Las cajas de seda parecían reírse de mí, sus lazos perfectos eran una afrenta a mis vaqueros rotos. Abrí la primera: un vestido azul marino que costaría más que un semestre de universidad. Estándar Hawthorne, había dicho Rosalía. Traducción: “Sé decorativa, pero invisible.”

Tomé mi mochila de lápices y pinturas, sentándome en el suelo de mármol helado. Sir Mancha susurró: “Muéstrale que no te rompes.”

Comencé por el escote. En vez de encajes delicados, pinté dragones dorados, sus colas sinuosas contorneando la cintura. En las mangas, transformé los bordados franceses en alas de fénix, usando pintura ultravioleta que brillaba en la oscuridad. Bia apareció en medio del proceso, en pijama de dinosaurios, y arrojó brillantina sobre la mesa.

— ¡Qué lindo!
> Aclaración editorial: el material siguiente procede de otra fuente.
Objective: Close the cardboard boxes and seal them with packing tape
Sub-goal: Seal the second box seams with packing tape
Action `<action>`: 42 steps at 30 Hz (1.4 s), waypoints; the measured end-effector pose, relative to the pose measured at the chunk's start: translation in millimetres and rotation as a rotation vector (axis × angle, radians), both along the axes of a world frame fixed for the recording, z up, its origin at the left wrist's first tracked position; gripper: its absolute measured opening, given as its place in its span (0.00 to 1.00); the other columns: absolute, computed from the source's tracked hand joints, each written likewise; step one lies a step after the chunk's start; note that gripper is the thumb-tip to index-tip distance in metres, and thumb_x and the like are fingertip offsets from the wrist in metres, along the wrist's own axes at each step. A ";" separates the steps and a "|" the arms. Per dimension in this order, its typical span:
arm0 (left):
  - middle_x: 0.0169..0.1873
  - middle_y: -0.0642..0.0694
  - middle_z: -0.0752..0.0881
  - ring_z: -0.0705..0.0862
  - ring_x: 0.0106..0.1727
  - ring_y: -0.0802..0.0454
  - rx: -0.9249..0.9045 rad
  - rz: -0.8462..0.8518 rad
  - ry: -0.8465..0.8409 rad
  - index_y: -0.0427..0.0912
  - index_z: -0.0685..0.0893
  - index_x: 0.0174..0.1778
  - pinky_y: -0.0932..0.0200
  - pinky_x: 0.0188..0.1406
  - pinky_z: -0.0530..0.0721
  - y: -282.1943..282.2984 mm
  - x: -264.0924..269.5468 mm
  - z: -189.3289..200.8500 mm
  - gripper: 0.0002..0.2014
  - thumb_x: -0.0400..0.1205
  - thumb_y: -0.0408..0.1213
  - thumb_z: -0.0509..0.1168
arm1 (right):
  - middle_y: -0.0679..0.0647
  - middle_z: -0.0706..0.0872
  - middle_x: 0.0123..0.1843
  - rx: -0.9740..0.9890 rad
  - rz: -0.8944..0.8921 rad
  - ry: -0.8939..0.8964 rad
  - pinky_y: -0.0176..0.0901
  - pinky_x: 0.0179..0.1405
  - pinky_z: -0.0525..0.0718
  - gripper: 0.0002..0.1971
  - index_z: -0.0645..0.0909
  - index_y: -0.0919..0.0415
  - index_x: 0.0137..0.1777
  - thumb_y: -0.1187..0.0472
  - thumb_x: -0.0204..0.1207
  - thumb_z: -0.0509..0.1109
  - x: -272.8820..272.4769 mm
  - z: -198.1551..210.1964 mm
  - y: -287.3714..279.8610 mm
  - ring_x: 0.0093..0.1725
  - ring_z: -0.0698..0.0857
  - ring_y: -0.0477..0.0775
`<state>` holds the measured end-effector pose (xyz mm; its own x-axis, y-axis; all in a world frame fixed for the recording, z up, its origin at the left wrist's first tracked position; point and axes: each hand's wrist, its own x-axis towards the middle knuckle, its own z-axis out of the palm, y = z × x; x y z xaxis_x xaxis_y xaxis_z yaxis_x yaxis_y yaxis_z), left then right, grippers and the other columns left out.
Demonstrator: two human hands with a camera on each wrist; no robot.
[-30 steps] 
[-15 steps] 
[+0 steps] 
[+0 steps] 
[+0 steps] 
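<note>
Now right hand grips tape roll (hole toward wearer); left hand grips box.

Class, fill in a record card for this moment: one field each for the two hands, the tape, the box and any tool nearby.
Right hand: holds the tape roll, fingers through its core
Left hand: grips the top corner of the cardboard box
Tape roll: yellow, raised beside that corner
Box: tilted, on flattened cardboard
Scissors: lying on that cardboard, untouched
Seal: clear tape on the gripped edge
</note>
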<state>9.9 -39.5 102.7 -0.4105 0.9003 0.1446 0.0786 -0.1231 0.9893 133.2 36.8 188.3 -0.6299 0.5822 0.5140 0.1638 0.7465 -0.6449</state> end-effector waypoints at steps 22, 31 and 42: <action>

Pero creo que necesita mucha más magia — anunció, esparciendo purpurina rosa en las alas.

Melissa, siempre la artista, dibujó ojos diminutos en las flores de la tela. — Ahora lo ven todo — susurró, seria.

Cuando Rafael golpeó la puerta a las 11:30 para invitarnos al almuerzo, estábamos cubiertas de pintura, el vestido una explosión de colores contra el minimalismo gris del cuarto.

— Qué diablos… — empezó, sus ojos oscuros dilatándose al verme.

— Reflejando el estándar Hawthorne — interrumpí, haciendo una reverencia teatral. — Los dragones son parte de la herencia familiar, ¿no?

Mel levantó un dibujo del Señor Escamas. — ¡Combinamos!

Bia saltó al frente, derramando un tarro de brillantina sobre su zapato italiano. — ¡Tío, Flavia es un hada disfrazada!

Él se quedó inmóvil, alternando la mirada entre mi transformación y las gemelas manchadas de pintura. Por un instante, juro que vi una comisura de su boca temblar — casi una sonrisa. Casi.

— Almorzaremos en la terraza — dijo bruscamente, girando sobre los talones. Pero no antes de que yo viera: en el bolsillo del saco, la punta de ese mismo informe misterioso.